-- Opening Marker --

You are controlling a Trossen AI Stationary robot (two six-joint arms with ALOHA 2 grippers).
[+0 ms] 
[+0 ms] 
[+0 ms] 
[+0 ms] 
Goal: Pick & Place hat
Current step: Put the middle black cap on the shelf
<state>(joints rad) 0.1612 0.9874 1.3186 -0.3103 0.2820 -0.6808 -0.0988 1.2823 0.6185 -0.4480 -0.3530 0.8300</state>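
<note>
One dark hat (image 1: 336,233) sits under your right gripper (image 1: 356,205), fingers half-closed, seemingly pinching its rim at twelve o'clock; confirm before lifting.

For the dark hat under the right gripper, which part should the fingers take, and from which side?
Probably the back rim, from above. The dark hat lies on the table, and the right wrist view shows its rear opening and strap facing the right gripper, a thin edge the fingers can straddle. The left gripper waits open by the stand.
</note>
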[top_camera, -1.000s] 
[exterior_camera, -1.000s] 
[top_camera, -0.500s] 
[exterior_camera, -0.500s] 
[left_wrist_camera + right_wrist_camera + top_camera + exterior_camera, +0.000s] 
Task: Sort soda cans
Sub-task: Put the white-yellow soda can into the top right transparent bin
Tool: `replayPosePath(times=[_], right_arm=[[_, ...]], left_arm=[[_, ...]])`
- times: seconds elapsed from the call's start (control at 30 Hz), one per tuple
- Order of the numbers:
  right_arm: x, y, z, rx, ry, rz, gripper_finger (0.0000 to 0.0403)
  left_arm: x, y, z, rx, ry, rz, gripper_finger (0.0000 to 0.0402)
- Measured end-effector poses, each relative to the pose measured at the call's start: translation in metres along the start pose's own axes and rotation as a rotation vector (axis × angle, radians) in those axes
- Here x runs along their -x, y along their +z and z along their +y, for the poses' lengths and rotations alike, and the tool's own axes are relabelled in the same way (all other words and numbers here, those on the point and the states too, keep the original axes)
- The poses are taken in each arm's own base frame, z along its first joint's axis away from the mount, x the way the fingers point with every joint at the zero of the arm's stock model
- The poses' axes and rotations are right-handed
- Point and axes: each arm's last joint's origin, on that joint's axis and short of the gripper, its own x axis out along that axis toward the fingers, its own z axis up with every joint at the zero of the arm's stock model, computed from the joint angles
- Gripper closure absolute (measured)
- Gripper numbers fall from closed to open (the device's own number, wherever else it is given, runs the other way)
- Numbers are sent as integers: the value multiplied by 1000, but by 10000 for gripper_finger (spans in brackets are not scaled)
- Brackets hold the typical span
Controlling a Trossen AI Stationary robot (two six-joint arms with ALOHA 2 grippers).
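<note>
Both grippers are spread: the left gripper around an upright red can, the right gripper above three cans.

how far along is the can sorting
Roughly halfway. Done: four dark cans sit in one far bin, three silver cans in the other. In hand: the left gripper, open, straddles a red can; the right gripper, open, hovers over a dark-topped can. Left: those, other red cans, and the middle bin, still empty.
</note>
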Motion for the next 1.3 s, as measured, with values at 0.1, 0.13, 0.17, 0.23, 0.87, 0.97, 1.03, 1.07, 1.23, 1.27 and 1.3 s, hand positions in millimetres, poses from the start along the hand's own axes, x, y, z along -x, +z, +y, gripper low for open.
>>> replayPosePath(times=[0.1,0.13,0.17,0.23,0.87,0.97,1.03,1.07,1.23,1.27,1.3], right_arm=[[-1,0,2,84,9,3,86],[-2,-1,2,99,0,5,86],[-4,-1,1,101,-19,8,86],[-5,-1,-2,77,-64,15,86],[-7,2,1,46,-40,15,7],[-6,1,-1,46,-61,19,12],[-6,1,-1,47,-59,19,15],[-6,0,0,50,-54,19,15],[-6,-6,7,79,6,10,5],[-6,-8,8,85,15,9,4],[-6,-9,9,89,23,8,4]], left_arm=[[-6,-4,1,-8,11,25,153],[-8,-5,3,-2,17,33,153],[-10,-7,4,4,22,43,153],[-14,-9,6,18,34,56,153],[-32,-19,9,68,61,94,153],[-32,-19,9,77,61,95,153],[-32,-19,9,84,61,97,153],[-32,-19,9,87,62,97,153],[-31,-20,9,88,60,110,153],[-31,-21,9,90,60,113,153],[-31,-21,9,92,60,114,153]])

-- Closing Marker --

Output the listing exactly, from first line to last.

You are controlling a Trossen AI Stationary robot (two six-joint arms with ALOHA 2 grippers).
[+0 ms] 
[+0 ms] 
[+0 ms] 
[+0 ms] 
Goal: Pick & Place hat
Current step: Put the middle black cap on the shelf
<state>(joints rad) 0.1612 0.9874 1.3186 -0.3103 0.2820 -0.6808 -0.0988 1.2823 0.6185 -0.4480 -0.3530 0.8300</state>
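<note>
One dark hat (image 1: 336,233) sits under your right gripper (image 1: 356,205), fingers half-closed, seemingly pinching its rim at twelve o'clock; confirm before lifting.

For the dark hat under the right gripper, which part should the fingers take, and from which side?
Probably the back rim, from above. The dark hat lies on the table, and the right wrist view shows its rear opening and strap facing the right gripper, a thin edge the fingers can straddle. The left gripper waits open by the stand.
</note>
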[top_camera, -1.000s] 
[exterior_camera, -1.000s] 
[top_camera, -0.500s] 
[exterior_camera, -0.500s] 
[left_wrist_camera + right_wrist_camera + top_camera + exterior_camera, +0.000s] 
Task: Sort soda cans
Sub-task: Put the white-yellow soda can into the top right transparent bin
Tool: `replayPosePath(times=[_], right_arm=[[_, ...]], left_arm=[[_, ...]])`
- times: seconds elapsed from the call's start (control at 30 Hz), one per tuple
- Order of the numbers:
  right_arm: x, y, z, rx, ry, rz, gripper_finger (0.0000 to 0.0403)
  left_arm: x, y, z, rx, ry, rz, gripper_finger (0.0000 to 0.0402)
- Measured end-effector poses, each relative to the pose measured at the call's start: translation in metres along the start pose's own axes and rotation as a rotation vector (axis × angle, radians) in those axes
- Here x runs along their -x, y along their +z and z along their +y, for the poses' lengths and rotations alike, and the tool's own axes are relabelled in the same way (all other words and numbers here, those on the point and the states too, keep the original axes)
- The poses are taken in each arm's own base frame, z along its first joint's axis away from the mount, x the way the fingers point with every joint at the zero of the arm's stock model
- The poses' axes and rotations are right-handed
- Point and axes: each arm's last joint's origin, on that joint's axis and short of the gripper, its own x axis out along that axis toward the fingers, its own z axis up with every joint at the zero of the arm's stock model, computed from the joint angles
- Gripper closure absolute (measured)
- Gripper numbers fall from closed to open (the device's own number, wherever else it is given, runs the other way)
- Numbers are sent as integers: the value multiplied by 1000, but by 10000 for gripper_finger (spans in brackets are not scaled)
- Brackets hold the typical span
Controlling a Trossen AI Stationary robot (two six-joint arms with ALOHA 2 grippers).
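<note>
Both grippers are spread: the left gripper around an upright red can, the right gripper above three cans.

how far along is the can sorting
Roughly halfway. Done: four dark cans sit in one far bin, three silver cans in the other. In hand: the left gripper, open, straddles a red can; the right gripper, open, hovers over a dark-topped can. Left: those, other red cans, and the middle bin, still empty.
</note>
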Motion for the next 1.3 s, as measured, with values at 0.1, 0.13, 0.17, 0.23, 0.87, 0.97, 1.03, 1.07, 1.23, 1.27 and 1.3 s, hand positions in millimetres, poses from the start along the hand's own axes, x, y, z along -x, +z, +y, gripper low for open.
>>> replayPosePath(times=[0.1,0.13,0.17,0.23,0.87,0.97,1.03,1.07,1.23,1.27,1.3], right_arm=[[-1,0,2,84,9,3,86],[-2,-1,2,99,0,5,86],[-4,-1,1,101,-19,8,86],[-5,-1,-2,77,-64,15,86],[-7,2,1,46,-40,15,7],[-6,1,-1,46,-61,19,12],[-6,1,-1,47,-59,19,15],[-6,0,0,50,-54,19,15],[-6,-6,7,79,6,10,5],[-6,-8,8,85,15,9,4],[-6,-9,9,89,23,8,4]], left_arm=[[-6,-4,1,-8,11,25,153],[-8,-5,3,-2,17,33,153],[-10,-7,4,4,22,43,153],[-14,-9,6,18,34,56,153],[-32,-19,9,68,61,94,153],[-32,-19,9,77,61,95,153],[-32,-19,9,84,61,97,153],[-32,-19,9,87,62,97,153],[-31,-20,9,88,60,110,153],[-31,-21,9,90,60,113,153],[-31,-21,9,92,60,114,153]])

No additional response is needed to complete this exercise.